> WORK TO COMPLETE
Report all lines of the data below that hold the word "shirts".

> AVAILABLE DATA

::::::

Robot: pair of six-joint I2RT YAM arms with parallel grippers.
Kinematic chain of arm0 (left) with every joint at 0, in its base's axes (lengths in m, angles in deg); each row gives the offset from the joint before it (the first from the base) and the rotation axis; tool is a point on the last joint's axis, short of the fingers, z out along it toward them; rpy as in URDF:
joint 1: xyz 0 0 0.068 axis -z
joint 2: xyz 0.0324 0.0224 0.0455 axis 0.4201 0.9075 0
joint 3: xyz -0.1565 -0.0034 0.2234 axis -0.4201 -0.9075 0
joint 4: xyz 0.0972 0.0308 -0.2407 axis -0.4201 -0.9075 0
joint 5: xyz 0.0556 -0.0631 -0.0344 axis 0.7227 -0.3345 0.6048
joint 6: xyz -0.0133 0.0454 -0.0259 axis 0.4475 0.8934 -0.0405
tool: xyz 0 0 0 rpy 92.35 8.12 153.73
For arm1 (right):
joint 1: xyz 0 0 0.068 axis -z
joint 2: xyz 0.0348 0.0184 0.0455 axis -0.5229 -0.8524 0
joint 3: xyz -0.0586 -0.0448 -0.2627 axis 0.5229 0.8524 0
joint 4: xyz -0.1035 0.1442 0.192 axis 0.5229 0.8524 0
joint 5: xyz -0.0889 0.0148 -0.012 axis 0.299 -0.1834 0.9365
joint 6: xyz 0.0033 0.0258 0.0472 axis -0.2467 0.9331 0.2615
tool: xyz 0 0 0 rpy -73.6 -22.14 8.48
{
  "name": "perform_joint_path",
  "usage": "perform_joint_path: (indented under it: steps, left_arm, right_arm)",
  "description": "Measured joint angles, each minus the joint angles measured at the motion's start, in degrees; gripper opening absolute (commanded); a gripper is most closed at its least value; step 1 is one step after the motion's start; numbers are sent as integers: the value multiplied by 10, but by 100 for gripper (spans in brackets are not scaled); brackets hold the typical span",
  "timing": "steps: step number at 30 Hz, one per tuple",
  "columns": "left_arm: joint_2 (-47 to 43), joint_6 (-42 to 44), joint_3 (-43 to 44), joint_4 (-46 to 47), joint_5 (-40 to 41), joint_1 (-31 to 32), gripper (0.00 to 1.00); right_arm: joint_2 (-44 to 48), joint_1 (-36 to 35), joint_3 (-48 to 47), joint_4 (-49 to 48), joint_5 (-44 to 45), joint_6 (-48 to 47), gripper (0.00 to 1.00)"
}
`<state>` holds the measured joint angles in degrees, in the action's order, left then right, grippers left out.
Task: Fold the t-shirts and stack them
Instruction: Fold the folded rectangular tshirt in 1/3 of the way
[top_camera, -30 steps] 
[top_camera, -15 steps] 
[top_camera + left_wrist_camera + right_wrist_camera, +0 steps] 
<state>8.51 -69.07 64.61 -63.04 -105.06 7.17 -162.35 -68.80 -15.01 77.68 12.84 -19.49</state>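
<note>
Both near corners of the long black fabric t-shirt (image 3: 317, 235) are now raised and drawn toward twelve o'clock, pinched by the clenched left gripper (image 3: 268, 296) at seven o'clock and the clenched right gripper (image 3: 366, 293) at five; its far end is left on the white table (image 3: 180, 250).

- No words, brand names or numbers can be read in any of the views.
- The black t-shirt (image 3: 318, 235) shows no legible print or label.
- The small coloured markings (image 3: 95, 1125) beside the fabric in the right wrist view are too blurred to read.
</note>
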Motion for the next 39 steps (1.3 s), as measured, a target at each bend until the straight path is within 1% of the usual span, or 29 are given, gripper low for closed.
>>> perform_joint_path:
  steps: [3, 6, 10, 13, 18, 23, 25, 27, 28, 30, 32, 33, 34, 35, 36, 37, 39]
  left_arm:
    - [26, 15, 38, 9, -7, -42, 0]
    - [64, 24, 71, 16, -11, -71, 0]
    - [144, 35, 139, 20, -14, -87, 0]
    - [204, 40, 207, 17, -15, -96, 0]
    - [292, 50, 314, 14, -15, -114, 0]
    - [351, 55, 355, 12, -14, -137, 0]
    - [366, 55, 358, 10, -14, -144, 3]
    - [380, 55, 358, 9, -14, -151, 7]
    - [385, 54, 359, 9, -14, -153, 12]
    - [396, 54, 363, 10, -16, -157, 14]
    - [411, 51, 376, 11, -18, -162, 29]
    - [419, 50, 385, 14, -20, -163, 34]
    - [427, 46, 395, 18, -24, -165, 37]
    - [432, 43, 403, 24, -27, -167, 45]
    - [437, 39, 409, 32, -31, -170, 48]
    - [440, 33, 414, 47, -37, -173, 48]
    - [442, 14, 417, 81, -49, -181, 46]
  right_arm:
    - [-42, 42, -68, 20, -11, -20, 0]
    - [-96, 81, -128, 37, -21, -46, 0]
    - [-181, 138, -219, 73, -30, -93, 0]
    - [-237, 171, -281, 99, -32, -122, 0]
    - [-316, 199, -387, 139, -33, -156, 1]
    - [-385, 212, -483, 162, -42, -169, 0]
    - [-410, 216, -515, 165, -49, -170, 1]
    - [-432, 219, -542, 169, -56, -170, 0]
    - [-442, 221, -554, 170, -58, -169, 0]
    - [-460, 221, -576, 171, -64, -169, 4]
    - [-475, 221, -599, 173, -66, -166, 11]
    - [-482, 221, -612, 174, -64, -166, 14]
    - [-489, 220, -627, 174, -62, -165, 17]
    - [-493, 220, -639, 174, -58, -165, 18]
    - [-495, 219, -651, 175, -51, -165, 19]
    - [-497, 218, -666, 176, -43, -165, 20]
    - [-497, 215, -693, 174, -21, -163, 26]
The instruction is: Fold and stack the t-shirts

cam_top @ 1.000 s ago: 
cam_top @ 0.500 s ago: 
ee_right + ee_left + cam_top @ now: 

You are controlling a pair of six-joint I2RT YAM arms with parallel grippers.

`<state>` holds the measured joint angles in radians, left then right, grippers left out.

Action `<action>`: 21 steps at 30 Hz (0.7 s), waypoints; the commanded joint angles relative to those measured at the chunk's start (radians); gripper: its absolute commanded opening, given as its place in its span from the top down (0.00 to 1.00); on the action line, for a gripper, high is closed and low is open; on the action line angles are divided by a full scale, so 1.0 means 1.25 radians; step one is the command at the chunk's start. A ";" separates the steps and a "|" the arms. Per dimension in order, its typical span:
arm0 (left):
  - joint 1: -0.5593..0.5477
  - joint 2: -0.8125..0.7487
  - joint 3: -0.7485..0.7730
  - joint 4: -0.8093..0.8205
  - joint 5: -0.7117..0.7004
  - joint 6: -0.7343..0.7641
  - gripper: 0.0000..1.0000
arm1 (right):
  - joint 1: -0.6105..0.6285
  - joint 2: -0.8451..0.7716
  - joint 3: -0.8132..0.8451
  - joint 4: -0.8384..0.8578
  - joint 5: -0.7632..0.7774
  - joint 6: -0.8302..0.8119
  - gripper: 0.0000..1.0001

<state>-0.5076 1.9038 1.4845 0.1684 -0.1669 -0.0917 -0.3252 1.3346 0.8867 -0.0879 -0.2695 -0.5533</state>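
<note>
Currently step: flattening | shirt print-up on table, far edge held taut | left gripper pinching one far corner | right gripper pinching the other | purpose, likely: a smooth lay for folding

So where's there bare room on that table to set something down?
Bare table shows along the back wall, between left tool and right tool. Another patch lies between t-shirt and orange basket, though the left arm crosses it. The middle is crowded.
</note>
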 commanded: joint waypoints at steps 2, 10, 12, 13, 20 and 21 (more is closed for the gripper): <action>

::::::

> RESULT
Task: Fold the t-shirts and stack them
The instruction is: Fold and stack the t-shirts

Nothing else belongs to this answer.